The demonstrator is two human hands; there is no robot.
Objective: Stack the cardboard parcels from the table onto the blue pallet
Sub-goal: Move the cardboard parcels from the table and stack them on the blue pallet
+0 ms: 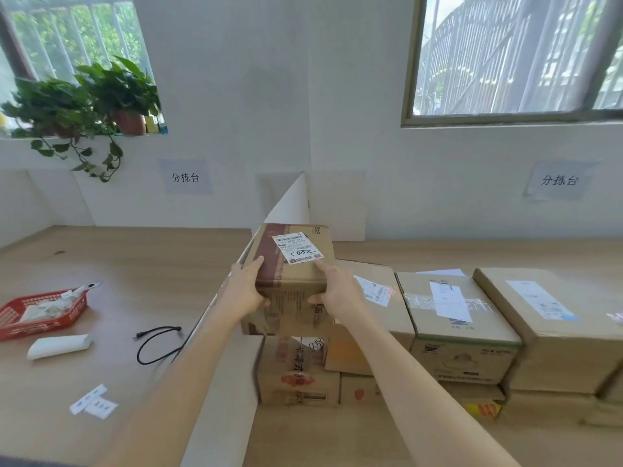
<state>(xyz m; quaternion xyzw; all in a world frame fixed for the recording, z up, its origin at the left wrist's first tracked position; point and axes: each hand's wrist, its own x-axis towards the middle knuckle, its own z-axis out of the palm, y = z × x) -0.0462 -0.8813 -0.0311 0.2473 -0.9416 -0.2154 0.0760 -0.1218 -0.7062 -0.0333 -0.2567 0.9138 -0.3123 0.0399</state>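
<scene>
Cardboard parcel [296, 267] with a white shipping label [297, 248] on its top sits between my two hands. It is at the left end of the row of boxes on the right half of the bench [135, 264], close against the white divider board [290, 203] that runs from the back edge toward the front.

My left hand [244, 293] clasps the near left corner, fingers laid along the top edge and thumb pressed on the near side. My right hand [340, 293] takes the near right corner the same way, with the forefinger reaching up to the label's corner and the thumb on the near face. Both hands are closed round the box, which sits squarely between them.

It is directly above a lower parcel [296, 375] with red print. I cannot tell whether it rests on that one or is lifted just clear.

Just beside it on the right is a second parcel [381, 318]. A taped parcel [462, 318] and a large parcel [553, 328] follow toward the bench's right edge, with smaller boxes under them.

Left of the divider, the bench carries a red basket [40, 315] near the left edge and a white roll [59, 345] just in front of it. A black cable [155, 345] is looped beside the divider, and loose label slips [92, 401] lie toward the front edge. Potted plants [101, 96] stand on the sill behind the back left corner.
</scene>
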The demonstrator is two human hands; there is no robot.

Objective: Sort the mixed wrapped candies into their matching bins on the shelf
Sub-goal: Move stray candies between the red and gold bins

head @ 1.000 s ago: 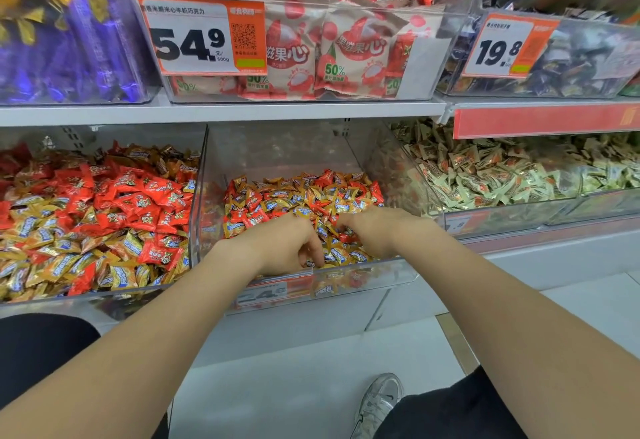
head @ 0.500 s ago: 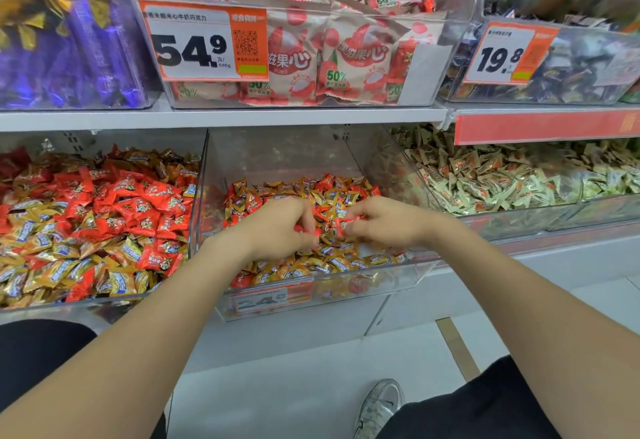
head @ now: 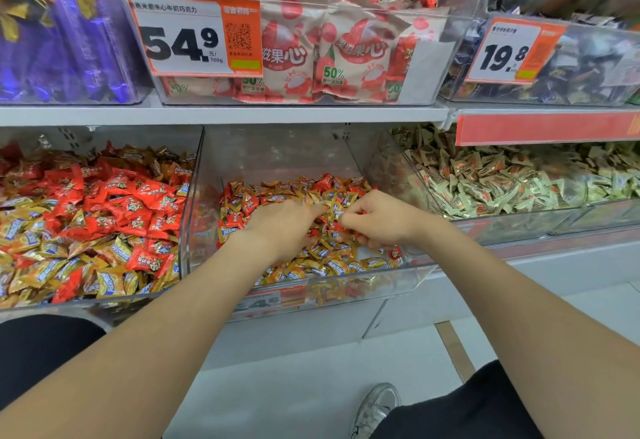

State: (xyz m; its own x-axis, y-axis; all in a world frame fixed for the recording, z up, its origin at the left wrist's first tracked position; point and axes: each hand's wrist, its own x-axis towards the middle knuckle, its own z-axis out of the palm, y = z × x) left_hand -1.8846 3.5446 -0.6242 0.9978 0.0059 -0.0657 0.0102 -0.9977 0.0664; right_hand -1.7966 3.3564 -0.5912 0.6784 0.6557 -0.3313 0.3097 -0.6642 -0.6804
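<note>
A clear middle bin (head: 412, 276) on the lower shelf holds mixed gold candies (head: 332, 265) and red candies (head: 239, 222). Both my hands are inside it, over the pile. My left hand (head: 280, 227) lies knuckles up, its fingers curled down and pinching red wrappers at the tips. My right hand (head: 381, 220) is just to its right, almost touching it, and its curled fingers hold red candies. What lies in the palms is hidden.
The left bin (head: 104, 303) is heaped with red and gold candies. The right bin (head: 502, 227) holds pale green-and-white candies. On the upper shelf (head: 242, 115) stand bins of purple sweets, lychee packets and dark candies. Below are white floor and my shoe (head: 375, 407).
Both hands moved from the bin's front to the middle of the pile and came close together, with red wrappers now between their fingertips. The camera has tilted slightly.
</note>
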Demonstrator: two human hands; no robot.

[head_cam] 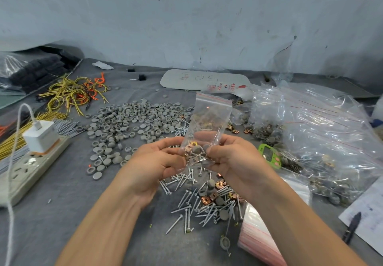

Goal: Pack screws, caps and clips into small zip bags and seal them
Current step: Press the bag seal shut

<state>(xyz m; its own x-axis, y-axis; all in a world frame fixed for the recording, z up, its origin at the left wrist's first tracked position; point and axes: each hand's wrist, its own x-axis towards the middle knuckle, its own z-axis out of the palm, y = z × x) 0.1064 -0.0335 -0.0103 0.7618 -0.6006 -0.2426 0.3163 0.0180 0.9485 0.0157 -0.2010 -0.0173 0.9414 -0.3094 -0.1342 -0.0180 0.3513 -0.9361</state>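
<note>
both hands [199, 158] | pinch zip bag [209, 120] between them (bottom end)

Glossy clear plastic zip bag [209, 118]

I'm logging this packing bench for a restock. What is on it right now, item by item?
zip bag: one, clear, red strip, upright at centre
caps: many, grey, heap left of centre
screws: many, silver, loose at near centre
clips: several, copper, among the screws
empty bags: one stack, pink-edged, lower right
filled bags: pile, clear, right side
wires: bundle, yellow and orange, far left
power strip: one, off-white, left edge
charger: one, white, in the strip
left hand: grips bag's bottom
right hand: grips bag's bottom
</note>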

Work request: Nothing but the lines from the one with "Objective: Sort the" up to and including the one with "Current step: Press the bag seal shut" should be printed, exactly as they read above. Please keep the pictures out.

Answer box:
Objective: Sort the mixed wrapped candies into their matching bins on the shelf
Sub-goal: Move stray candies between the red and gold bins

head @ 1.000 s ago: 
head @ 0.500 s ago: 
head @ now: 

State: (xyz m; its own x-axis, y-axis; all in a world frame fixed for the recording, z up, its origin at the left wrist's first tracked position; point and axes: each hand's wrist, its own x-axis towards the middle knuckle, its own z-axis out of the palm, y = z × x) left_hand -1.8846 3.5446 -0.6242 0.9978 0.0059 -0.0657 0.0102 -0.9977 0.0664; right_hand -1.7966 3.3564 -0.5912 0.6784 0.6557 -0.3313 0.3097 -0.6642 -0.6804
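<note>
A clear middle bin (head: 412, 276) on the lower shelf holds mixed gold candies (head: 332, 265) and red candies (head: 239, 222). Both my hands are inside it, over the pile. My left hand (head: 280, 227) lies knuckles up, its fingers curled down and pinching red wrappers at the tips. My right hand (head: 381, 220) is just to its right, almost touching it, and its curled fingers hold red candies. What lies in the palms is hidden.
The left bin (head: 104, 303) is heaped with red and gold candies. The right bin (head: 502, 227) holds pale green-and-white candies. On the upper shelf (head: 242, 115) stand bins of purple sweets, lychee packets and dark candies. Below are white floor and my shoe (head: 375, 407).
Both hands moved from the bin's front to the middle of the pile and came close together, with red wrappers now between their fingertips. The camera has tilted slightly.
</note>
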Demonstrator: two human hands; no robot.

[head_cam] 

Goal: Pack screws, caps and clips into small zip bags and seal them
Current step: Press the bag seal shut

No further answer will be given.